A pessoa surda se beneficia com o autoconhecimento, assim como o ouvinte, mas infelizmente somos ainda poucos profissionais no Brasil. A internet me possibilitou atender surdos brasileiros que moram em outros estados e também países.

Quais os principais desafios que ainda precisam ser superados para que pessoas surdas tenham mais acesso ao atendimento psicológico?

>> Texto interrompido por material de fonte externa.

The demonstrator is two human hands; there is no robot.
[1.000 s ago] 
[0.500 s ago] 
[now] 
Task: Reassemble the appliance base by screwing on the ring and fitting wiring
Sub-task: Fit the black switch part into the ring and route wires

Que a disciplina de libras entre de forma obrigatória na grade de todos os cursos da área da saúde. São, portanto, necessários mudança de grades curriculares, políticas públicas e interesse de profissionais. No Brasil, a libras é reconhecida como meio legal de comunicação da comunidade surda do país por meio da Lei nº 10.436/2002, regulamentada pelo Decreto 5.626/2005. A Lei Brasileira de Inclusão da Pessoa com Deficiência (Lei 13.146/2015) reforçou e garantiu outros direitos relacionados à acessibilidade linguística às pessoas surdas. Partindo desse reconhecimento, o profissional de saúde é convocado a prestar um atendimento de excelência à população, levando em consideração a necessidade do domínio da língua de sinais, evitando problemas de comunicação, sintonia e empatia com o cliente.